Also don't waste points on C'tan, I may have said previously do it (i don't remember) but there really not worth it, tomb spyders really aren't bad, helping you get back up and create scarabs, otherwise if al else fails just experiment with trial and error


----------



## wolf. (Nov 10, 2007)

Hivemind Demeter said:


> That's what I thought.
> But I also thought that phalanx referred to some Necron strategy where groups of warriors move in a phalanx with destroyers along the edge or something.
> 
> At any rate, WBB, I can't really use the phalanx, unless I end up playing any Apoc games.


im not sure about the destroyer and warrior formation, but glad to be able to clarify things
yeah, as WBB said, trial and error is a good form of testing etc, as well as advice


----------



## Someguy (Nov 19, 2007)

I think that nightbringer is somewhat viable, especially against eldar and orks. His ability to push back units with strength 3 can have a huge impact on people trying to attack you with harlequins and stuff like that. I probably wouldn't take him in a tournament set up though.

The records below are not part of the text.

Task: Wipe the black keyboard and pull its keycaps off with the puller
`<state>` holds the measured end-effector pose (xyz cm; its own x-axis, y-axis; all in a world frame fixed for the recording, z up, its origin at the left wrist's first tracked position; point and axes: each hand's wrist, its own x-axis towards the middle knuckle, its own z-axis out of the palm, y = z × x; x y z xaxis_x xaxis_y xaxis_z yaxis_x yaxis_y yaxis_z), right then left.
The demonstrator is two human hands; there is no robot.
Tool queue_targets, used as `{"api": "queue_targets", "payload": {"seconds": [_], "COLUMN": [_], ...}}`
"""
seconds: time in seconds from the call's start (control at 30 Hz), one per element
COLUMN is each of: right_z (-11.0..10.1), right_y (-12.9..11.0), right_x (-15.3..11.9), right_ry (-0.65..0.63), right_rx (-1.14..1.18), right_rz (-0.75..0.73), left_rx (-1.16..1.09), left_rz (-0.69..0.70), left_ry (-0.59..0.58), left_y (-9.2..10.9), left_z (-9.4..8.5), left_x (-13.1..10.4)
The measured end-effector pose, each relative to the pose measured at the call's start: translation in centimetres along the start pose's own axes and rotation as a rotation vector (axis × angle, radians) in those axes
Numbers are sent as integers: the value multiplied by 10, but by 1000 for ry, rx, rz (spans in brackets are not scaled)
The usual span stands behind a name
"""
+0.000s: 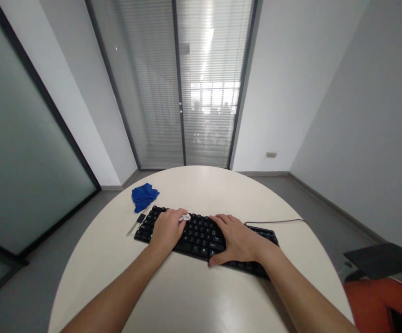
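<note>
A black keyboard (201, 235) lies at a slant across the round table. My left hand (168, 226) is closed on a small crumpled white tissue (186, 217), which pokes out by the thumb and rests against the keys of the left half. My right hand (235, 238) spans the keyboard's right part, thumb at the front edge and fingers at the back edge, gripping it. Its palm hides many of the keys there.
A crumpled blue cloth (144, 196) lies on the table (201, 180) at the back left. Beside the keyboard's left end is a thin brush-like tool (135, 225) with a black part. A cable (273, 222) runs off rightward. An orange chair (377, 303) stands at the lower right.
</note>
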<state>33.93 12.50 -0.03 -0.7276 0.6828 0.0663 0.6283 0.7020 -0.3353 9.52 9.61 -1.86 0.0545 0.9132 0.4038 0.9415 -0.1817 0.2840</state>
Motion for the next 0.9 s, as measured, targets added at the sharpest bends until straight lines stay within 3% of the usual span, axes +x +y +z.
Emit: {"api": "queue_targets", "payload": {"seconds": [0.23, 0.43, 0.63, 0.9], "right_z": [1, 1, -1, -1], "right_y": [1, 1, 1, 0], "right_x": [0, 0, -1, 0], "right_ry": [7, 12, 13, 6], "right_rx": [4, 9, 27, 12], "right_rz": [-7, -12, -21, -14], "left_rx": [-55, -36, 14, -21], "left_rz": [93, 63, -26, 9], "left_ry": [-87, -114, -22, -138], "left_y": [-1, -4, -17, -20], "left_z": [-9, -18, -14, -17], "left_x": [1, 3, 2, 5]}}
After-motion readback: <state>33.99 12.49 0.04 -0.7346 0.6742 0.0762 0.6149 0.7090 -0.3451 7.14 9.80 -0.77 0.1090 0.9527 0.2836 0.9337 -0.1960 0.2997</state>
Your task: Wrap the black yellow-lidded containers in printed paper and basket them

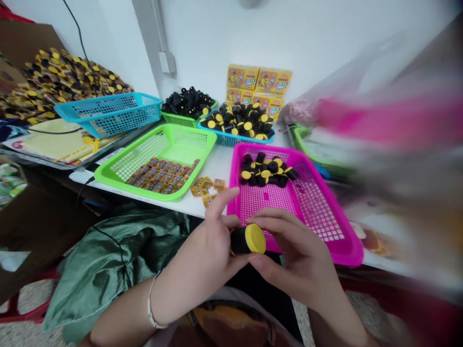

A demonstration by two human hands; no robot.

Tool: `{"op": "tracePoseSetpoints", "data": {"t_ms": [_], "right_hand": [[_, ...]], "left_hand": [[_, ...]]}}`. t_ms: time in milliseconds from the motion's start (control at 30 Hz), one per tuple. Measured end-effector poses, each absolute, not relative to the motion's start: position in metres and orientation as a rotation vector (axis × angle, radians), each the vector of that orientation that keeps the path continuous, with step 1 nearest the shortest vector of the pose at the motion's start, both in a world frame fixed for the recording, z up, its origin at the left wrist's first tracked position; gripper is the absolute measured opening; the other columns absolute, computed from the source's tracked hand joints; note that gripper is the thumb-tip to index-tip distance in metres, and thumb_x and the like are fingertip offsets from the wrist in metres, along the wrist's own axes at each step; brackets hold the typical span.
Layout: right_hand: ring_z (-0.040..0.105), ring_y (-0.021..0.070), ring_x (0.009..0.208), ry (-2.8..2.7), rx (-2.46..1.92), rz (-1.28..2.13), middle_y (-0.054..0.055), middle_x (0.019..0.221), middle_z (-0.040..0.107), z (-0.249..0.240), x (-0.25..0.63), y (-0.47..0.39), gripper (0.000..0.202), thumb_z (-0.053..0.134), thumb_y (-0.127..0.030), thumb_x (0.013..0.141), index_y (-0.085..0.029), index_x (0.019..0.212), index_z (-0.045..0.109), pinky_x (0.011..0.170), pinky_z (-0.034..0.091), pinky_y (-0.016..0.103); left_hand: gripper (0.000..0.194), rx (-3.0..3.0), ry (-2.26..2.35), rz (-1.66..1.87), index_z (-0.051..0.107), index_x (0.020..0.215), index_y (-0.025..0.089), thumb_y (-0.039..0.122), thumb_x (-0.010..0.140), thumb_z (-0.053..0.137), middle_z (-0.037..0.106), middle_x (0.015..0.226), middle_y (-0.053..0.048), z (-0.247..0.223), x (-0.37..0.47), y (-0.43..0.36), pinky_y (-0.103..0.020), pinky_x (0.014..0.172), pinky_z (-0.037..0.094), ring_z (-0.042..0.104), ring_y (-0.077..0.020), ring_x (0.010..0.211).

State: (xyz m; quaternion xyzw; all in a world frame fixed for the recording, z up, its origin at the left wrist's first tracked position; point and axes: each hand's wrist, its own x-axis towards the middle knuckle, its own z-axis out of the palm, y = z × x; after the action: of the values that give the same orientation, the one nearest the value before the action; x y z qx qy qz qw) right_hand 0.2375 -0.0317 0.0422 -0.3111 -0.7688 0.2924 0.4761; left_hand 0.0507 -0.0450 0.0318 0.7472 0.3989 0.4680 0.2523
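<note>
Just in front of my body, a small black cylindrical container with a yellow cap (255,238) lies tilted between my hands. My left hand (213,246) is wrapped around its black body, with the index finger raised. Curled about the capped end, my right hand (296,250) has its fingertips above and its thumb below. Beyond them, a magenta basket (325,231) holds several black and yellow-capped pieces (265,169). To the left stands a green basket (119,166) with rows of small label-wrapped containers (164,174). Small printed orange pieces (202,187) lie on the table between the baskets.
At the back are a blue basket of black and yellow pieces (235,120), a green basket of black pieces (188,103) and printed yellow boxes (258,86). A blue basket (108,113) sits left, before a large heap of containers (65,77). Blurred pink and clear plastic (390,115) fills the right.
</note>
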Motion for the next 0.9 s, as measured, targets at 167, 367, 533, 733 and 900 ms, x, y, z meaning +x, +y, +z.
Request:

The dominant necron strategy is destroyer spam I think. Infantry and monoliths combine well against assault armies though.


----------



## QuietEarth (Aug 18, 2007)

I think the main reason people don't use the C'Tan is not because they aren't good, it's because they're pretty cheesy.

I've never had experience with a Tomb Spider so I can't be sure of their effectiveness.


----------



## Dartanyun (Nov 14, 2007)

The C'Tan really is not worth it. your opponent will ignore it (one shot a turn and moves like infantry) or can kill it (abbadon or fire warriors). that said it is nasty if it gets to do its thing.


----------



## Hespithe (Dec 26, 2006)

I think the C'tan are perfect for missions with center based objectives. Well, I'm not sure if they can contest/control objectives or quarters, but they can sure keep the opponent from being able to...


----------



## Regwon (Nov 22, 2007)

the trouble with C'Tan are that they cost so much. they will serverely reduce the number of necrons in your list, making your amry more prone to phasing out, which is bad. in <2000pt games theyre not worth it. really what you should be doing is having a lot of warriors, supported by destroyers and a few heavy destroyers, with a monolith in larger games. 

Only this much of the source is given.